Derivative financial instruments and SARs refer to Level 2 of the fair value measurement hierarchy, i.e. their fair value is determined on the basis of inputs that are observable for the asset or liability either directly (as prices) or indirectly (derived from prices). There were no transfers between the levels of the fair value hierarchy during the year.

There are no significant assets or liabilities measured at fair value categorised within Level 1 or Level 3 of the fair value hierarchy.

Carrying value of other financial assets and liabilities approximate their fair value.

The table below analyses financial instruments carried at fair value, wich refer to Level 2 of the fair value hierarchy.

RUB millions

Level 2

AS OF DECEMBER 31, 2013

Forward exchange contracts

293

Total assets

293

Forward exchange contracts

(3,177)

Other financial liabilities

(1,798)

Total liabilities

(4,975)

AS OF DECEMBER 31, 2012

Forward exchange contracts

974

TOTAL ASSETS

974

Forward exchange contracts

(1,013)

Other financial liabilities

(1,112)

Total liabilities

(2,125)

AS OF JANUARY 1, 2012

Forward exchange contracts

1,858

TOTAL ASSETS

1,858

Forward exchange contracts

(8,604)

Other financial liabilities

(1,896)

TOTAL LIABILITIES

(10,500)

During 2010 the Board approved the implementation of a cash-settled stock appreciation rights (SAR) compensation plan. The plan forms part of the long term growth strategy of the Group and is designed to reward Management for increasing shareholder value over a specified period. Shareholder value is measured by reference to the Group’s market capitalization. The plan is open to selected Management provided certain service conditions are met. The awards are fair valued at each reporting date and are settled in cash at the conclusion of the vesting period. The awards are subject to certain market and service conditions that determine the amount that may ultimately be paid to eligible employees. The expense recognized is based on the vesting period.

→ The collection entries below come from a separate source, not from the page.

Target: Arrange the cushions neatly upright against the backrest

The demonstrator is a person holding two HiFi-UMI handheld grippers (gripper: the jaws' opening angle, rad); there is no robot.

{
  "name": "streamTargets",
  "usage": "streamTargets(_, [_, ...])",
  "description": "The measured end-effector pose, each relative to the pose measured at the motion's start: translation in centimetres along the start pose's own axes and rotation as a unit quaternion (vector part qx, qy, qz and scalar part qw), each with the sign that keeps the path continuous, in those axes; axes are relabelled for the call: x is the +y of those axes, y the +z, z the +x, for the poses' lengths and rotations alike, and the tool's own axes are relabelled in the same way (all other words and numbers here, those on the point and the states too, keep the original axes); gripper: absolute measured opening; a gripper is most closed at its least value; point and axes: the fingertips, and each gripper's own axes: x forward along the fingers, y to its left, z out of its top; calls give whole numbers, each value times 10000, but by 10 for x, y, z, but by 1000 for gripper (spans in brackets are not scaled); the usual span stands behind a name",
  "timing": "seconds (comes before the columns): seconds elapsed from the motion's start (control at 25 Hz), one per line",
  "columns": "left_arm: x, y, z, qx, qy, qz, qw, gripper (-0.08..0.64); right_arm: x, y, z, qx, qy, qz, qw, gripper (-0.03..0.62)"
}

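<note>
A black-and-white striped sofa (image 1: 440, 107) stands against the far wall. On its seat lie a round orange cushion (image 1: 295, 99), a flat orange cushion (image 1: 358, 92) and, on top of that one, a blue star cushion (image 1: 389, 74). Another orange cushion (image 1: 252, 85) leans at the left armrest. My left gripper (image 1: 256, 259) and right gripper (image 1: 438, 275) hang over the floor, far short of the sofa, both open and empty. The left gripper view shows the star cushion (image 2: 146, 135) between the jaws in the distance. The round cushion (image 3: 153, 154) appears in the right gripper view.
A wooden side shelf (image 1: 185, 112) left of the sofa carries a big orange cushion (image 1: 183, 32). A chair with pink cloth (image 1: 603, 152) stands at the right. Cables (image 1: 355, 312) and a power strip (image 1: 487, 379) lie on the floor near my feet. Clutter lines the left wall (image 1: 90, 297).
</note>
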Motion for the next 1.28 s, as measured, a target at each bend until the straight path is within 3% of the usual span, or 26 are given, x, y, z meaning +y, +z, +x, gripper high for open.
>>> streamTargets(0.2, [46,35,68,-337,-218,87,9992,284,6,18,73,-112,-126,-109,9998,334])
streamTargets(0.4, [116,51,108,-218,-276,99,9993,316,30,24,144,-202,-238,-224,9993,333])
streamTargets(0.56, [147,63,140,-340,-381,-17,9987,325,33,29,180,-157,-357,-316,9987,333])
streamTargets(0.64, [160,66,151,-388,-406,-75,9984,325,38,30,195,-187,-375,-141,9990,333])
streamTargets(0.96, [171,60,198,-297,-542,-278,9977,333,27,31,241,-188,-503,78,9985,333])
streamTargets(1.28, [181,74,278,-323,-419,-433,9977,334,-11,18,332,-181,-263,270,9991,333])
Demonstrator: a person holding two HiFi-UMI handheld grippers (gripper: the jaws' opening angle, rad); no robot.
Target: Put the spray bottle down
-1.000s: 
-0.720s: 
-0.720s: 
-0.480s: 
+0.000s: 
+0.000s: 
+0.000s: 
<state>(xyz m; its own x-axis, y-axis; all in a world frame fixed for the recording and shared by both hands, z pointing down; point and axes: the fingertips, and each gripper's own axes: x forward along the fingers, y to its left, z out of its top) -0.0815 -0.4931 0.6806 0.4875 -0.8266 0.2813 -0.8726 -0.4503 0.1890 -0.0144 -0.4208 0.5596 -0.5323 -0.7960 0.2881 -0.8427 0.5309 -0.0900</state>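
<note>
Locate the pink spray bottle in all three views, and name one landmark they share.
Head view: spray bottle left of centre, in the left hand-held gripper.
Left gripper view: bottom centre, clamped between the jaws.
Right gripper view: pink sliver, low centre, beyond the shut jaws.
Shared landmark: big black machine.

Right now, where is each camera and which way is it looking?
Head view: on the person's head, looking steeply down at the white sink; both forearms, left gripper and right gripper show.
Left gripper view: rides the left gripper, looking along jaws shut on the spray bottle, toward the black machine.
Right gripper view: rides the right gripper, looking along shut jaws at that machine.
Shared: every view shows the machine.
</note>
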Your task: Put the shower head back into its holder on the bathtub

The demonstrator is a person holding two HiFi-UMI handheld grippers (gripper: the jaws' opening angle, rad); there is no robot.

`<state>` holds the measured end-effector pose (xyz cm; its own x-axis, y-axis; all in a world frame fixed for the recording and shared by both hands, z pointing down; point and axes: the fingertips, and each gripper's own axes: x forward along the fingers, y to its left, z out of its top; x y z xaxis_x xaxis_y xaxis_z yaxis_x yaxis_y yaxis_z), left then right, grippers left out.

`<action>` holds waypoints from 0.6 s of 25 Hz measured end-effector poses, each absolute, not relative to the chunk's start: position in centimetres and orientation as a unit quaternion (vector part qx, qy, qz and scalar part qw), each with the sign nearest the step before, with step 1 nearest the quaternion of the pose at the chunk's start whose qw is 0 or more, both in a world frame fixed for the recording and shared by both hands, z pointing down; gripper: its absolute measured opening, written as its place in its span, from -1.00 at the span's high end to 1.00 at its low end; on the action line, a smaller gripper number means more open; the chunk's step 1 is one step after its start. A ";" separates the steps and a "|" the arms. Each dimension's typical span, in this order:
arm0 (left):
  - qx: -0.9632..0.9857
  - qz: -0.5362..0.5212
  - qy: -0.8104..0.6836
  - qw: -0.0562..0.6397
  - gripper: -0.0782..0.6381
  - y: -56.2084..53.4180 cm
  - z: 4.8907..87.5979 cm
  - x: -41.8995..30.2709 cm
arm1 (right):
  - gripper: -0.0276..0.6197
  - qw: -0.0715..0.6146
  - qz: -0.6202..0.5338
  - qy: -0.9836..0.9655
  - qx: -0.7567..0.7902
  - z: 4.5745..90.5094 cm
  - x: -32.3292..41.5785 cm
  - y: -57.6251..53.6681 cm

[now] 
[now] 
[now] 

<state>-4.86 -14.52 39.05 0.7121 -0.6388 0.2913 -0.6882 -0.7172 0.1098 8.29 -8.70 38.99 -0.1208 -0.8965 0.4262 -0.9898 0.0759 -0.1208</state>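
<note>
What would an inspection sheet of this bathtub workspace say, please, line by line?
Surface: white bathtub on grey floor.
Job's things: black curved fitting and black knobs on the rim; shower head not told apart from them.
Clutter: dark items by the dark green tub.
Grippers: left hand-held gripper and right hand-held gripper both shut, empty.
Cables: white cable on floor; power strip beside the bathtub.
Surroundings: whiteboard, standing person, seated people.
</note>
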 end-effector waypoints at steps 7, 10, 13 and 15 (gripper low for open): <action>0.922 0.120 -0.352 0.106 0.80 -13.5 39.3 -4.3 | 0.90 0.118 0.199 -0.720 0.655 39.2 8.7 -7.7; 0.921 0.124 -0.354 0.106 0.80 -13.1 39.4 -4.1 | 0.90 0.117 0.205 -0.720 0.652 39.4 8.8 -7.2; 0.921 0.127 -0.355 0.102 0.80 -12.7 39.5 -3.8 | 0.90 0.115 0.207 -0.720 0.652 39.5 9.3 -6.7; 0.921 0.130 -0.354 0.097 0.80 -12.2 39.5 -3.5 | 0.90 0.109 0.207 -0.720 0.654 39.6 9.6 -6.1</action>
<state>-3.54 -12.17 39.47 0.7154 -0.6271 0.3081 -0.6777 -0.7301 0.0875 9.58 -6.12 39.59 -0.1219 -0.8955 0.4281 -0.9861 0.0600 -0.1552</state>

The fair value of the liability under the plan is estimated using the Black-Scholes-Merton option-pricing model by reference primarily to the Group’s share price, historic volatility in the share price, dividend yield and interest rates for periods comparable to the remaining life of the award. Any changes in the estimated fair value of the liability award will be recognized in the period the change occurs subject to the vesting period.

The following assumptions are used in the Black-Scholes-Merton model as of December 31, 2013 and Deccember 31, 2012:

RUB millions

December 31, 2013

December 31, 2012

Volatility

3.7%

7.50%

Risk-free interest rate

6.12%

6.27%

Dividend yield

4.69%

3.90%

As of January 1, 2012 no assumptions required to be made by the Group as SAR accrual based on actual calculation is accounted for in these Consolidated Financial Statements.

In the consolidated statement of comprehensive income for the period ended December 31, 2013 and 2012 the Group recognized compensation expense of RUB 547 million and RUB 1,112 million correspondingly. This expense is included within selling, general and administrative expenses. A provision of RUB 1,798 million has been recorded within other non-current liabilities in respect of the Group’s estimated obligations under the plan at December 31, 2013. As at December 31, 2012 the amount of the provision was equal to RUB 1,112  million. As at January 1, 2012 the amount of the provision was equal to RUB 1,896 million.